Requirement: Run through the records and show each line that includes the string "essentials".

------------------------------------------------------------

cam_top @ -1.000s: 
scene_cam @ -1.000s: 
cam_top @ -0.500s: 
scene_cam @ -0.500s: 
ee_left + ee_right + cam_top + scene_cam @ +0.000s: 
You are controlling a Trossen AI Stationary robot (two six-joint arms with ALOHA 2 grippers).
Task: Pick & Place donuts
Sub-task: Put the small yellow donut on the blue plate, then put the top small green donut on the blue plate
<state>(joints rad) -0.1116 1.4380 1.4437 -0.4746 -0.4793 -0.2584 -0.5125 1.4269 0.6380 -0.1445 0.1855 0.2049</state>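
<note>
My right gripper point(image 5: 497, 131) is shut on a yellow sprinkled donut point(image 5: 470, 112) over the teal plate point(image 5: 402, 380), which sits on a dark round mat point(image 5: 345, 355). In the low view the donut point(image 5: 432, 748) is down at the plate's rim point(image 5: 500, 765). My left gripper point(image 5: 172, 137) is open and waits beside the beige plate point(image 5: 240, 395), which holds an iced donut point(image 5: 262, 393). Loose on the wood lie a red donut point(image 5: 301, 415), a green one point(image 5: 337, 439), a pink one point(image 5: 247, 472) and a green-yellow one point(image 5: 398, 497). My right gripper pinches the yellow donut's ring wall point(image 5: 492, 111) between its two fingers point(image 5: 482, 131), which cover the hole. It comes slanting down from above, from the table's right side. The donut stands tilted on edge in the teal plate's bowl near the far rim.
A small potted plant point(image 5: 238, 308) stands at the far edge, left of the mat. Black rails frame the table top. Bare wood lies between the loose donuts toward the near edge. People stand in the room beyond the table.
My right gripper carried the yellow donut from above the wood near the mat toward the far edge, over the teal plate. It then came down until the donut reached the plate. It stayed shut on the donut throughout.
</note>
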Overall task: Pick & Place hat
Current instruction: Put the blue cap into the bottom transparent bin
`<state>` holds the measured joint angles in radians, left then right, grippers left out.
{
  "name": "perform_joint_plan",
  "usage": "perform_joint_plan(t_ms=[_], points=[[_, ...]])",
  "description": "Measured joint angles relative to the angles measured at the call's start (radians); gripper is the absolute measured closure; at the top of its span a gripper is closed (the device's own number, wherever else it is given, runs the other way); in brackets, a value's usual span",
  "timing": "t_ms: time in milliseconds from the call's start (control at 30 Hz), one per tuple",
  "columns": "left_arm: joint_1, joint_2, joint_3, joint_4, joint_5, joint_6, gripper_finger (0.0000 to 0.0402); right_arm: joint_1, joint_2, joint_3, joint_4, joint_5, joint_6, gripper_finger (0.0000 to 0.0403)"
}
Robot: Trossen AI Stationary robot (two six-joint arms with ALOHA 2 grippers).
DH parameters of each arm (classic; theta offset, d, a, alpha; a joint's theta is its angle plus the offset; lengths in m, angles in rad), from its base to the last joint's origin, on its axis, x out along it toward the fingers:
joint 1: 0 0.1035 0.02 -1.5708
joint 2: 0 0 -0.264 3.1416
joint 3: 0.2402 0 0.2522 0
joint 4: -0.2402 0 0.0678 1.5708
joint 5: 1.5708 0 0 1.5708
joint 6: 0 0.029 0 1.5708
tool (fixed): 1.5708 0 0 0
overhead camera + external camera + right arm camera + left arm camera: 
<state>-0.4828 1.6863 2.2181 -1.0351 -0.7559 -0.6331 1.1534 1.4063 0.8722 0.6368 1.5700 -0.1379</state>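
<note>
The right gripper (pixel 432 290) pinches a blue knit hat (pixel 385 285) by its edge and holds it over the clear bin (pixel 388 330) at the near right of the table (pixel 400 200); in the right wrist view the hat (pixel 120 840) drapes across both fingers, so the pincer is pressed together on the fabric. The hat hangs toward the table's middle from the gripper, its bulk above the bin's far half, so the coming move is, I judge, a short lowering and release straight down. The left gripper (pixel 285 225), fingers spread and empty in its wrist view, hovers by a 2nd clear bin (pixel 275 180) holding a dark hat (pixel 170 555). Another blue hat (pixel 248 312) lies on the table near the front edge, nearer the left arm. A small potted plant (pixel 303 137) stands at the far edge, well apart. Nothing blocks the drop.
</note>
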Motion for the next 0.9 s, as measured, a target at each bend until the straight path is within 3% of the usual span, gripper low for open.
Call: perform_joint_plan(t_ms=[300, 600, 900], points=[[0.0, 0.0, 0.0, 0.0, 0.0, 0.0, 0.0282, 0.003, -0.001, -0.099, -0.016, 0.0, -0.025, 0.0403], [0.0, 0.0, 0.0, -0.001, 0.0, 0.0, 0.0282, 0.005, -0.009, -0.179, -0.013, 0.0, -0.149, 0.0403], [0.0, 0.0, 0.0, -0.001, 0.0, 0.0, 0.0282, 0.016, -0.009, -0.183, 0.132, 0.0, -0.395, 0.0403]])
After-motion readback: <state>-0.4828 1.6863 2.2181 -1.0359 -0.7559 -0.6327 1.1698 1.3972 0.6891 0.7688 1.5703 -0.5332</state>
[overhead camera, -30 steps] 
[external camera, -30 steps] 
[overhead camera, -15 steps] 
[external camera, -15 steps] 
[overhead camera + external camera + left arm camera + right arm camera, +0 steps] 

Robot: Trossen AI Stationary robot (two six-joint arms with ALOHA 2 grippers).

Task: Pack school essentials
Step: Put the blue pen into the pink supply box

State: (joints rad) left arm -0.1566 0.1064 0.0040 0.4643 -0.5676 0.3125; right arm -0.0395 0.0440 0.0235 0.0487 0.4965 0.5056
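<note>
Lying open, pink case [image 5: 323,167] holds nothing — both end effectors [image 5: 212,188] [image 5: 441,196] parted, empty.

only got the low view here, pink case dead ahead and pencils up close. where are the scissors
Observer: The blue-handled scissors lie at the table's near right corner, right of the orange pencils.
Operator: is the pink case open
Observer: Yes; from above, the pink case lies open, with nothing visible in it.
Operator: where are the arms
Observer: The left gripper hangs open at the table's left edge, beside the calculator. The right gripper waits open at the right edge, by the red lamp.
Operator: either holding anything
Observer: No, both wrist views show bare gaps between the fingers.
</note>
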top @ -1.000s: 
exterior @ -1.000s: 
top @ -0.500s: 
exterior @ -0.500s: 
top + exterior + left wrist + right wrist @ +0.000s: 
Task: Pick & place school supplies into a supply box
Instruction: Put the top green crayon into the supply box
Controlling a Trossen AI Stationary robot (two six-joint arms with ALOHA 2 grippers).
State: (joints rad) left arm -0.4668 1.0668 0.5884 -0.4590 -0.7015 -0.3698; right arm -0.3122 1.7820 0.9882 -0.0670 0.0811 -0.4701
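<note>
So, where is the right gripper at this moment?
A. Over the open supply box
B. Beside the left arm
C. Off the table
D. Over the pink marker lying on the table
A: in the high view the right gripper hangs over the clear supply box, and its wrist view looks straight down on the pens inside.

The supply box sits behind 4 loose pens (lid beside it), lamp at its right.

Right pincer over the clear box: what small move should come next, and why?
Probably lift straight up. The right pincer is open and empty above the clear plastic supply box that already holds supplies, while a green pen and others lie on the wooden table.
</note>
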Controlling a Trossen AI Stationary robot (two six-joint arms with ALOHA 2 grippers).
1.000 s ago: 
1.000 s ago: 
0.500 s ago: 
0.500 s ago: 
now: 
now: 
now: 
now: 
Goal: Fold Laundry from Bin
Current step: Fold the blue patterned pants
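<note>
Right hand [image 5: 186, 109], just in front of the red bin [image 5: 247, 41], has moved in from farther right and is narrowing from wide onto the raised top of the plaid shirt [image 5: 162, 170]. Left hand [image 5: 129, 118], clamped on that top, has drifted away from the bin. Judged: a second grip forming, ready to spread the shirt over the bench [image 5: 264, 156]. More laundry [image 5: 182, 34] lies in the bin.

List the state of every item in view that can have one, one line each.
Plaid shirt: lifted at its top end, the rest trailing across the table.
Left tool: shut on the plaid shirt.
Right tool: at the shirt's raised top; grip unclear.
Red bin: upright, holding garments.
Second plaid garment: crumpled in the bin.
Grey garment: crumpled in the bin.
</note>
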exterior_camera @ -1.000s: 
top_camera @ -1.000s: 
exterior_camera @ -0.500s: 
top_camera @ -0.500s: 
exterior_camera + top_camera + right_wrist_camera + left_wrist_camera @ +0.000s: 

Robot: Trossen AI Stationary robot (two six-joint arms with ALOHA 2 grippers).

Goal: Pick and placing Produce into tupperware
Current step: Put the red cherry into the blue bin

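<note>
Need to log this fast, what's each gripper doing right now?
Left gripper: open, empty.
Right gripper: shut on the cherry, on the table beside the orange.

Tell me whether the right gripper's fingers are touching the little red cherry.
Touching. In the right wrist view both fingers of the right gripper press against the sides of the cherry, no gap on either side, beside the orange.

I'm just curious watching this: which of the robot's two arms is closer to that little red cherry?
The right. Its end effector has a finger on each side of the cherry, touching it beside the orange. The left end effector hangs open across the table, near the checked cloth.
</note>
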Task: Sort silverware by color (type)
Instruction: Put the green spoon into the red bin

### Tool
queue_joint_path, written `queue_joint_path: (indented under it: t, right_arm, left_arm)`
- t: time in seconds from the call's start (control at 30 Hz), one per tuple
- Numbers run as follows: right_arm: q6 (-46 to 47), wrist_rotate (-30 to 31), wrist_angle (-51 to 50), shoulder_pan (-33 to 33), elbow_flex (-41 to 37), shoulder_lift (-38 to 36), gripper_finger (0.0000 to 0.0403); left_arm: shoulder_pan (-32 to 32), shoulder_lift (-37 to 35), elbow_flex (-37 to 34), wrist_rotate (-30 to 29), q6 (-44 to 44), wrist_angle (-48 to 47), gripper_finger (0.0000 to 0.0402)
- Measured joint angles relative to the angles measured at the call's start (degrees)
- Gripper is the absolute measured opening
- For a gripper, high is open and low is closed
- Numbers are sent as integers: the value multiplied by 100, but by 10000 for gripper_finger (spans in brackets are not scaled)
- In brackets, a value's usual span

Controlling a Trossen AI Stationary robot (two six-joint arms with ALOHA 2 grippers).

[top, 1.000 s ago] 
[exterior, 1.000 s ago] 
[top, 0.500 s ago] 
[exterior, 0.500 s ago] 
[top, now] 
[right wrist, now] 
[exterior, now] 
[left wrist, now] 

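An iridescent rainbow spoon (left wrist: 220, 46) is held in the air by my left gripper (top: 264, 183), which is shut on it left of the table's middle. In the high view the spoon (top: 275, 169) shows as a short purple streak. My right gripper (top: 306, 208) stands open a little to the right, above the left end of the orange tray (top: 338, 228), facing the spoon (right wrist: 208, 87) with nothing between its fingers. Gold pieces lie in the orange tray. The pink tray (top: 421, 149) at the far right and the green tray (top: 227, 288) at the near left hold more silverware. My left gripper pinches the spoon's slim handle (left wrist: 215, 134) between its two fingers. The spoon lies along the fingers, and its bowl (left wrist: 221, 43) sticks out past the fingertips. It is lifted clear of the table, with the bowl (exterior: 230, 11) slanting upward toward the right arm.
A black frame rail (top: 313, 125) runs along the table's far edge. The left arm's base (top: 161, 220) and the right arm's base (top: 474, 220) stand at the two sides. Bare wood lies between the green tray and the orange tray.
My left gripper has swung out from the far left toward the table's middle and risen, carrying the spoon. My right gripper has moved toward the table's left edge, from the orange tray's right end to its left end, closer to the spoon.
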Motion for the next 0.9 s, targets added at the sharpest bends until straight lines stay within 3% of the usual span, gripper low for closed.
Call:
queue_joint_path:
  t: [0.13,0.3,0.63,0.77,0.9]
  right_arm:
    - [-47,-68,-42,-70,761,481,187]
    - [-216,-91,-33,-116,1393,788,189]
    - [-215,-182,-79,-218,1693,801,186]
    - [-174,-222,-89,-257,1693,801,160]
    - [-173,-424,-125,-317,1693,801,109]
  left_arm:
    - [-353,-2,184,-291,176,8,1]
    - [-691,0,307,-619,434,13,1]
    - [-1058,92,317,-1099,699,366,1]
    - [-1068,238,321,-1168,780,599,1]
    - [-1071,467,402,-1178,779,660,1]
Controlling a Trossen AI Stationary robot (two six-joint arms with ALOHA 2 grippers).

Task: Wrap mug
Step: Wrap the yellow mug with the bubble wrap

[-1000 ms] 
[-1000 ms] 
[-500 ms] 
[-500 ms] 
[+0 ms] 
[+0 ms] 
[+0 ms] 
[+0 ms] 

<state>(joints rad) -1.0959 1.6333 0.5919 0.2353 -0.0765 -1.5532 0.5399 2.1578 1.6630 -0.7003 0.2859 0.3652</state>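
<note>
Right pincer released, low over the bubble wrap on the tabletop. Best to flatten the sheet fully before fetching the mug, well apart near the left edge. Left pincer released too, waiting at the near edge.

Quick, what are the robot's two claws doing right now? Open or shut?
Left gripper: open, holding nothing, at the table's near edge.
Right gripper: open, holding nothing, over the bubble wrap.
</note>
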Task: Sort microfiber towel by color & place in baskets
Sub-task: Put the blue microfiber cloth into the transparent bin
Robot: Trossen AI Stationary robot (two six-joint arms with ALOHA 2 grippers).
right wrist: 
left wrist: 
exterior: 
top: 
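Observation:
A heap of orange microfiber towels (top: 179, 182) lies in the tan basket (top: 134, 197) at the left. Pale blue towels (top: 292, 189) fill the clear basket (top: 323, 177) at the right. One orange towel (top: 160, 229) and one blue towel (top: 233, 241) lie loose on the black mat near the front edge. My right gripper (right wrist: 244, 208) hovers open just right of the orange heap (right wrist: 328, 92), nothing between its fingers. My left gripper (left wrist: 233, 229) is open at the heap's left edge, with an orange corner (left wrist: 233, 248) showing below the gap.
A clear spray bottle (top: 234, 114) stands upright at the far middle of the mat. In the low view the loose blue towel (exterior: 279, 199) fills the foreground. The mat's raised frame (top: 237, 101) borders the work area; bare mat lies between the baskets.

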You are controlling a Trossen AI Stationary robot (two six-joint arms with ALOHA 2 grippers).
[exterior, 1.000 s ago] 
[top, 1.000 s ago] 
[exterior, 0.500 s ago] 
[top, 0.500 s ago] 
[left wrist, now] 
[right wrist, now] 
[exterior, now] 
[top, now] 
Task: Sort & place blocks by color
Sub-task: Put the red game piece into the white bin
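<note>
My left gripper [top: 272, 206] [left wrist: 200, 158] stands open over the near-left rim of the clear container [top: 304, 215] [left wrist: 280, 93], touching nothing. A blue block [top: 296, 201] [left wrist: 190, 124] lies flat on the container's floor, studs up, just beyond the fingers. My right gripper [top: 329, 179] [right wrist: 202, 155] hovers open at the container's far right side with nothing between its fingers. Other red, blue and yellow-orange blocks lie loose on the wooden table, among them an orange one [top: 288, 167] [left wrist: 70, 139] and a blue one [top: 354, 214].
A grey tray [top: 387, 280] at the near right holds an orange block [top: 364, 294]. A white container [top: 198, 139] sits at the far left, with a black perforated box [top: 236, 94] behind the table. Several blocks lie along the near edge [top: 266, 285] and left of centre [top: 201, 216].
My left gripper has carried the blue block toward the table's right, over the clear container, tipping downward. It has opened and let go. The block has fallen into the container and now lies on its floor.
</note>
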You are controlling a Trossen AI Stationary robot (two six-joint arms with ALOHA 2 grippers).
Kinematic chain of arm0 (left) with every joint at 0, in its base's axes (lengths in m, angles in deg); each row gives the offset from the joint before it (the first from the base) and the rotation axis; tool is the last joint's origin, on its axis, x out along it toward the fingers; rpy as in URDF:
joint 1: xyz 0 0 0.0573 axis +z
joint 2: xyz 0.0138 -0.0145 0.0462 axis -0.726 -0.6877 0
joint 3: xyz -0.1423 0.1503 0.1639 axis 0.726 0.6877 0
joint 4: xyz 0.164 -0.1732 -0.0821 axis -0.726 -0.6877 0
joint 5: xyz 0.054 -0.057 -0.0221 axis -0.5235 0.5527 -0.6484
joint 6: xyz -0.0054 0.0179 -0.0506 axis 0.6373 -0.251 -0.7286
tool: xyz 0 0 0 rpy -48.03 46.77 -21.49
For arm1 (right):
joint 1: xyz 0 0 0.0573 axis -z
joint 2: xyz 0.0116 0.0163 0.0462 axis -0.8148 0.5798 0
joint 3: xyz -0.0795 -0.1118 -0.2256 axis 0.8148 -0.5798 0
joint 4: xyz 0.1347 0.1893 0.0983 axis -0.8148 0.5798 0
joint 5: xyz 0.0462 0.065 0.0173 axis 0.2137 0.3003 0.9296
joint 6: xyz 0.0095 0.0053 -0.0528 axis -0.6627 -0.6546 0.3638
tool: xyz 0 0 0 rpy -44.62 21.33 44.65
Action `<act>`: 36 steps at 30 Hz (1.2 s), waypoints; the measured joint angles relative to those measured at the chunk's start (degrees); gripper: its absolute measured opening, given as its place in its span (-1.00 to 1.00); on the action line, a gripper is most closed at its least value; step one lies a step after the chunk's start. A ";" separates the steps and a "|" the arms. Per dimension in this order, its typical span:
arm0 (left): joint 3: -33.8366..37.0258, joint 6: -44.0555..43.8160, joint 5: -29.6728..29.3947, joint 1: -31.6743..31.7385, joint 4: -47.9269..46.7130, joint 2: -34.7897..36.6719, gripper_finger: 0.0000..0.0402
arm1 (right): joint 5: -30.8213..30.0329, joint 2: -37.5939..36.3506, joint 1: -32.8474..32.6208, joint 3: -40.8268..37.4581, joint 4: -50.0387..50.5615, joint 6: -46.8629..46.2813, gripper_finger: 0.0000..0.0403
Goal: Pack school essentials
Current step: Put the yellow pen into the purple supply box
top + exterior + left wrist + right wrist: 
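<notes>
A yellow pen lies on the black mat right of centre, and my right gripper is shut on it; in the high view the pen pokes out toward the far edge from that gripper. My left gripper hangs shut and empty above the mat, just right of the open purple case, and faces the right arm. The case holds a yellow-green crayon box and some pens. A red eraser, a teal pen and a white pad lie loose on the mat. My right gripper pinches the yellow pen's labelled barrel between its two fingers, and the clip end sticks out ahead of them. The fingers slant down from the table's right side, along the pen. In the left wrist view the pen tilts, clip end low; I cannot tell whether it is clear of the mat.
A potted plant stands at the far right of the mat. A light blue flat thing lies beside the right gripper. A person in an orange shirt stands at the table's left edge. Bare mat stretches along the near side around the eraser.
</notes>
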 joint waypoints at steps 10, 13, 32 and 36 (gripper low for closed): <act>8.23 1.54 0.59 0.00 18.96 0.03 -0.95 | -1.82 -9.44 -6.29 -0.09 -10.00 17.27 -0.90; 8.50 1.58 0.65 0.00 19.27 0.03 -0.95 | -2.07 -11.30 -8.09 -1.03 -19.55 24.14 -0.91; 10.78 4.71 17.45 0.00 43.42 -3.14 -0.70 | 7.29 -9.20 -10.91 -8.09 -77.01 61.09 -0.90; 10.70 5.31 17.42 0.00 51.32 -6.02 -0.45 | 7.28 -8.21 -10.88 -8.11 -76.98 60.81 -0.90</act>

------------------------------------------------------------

Expected answer:
Task: Pack school essentials
Goal: Pack school essentials

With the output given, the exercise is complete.